> WHAT TO PRODUCE:
Set down exactly the lines that run from the one containing "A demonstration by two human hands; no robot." to the end of the material below, both included, without pictures.

> INPUT DATA:
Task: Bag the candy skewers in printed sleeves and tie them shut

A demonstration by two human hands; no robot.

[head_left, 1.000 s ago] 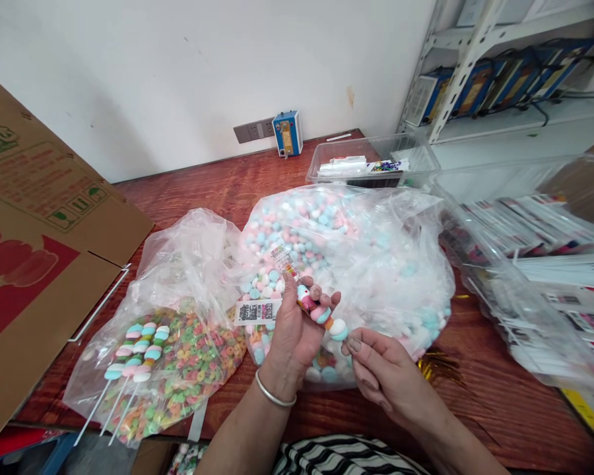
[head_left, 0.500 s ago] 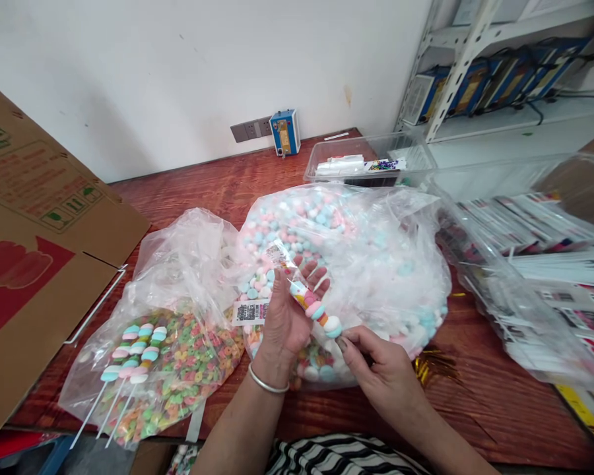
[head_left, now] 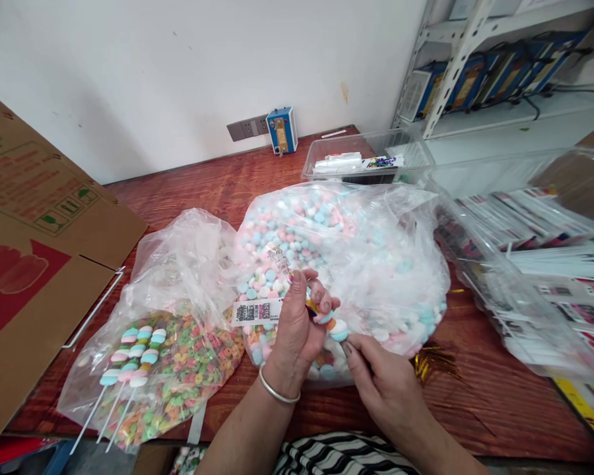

> ANSWER AREA:
A demonstration by two human hands; no robot.

[head_left, 1.000 s ago] 
[head_left, 0.500 s ago] 
[head_left, now] 

That is the complete answer to the exercise.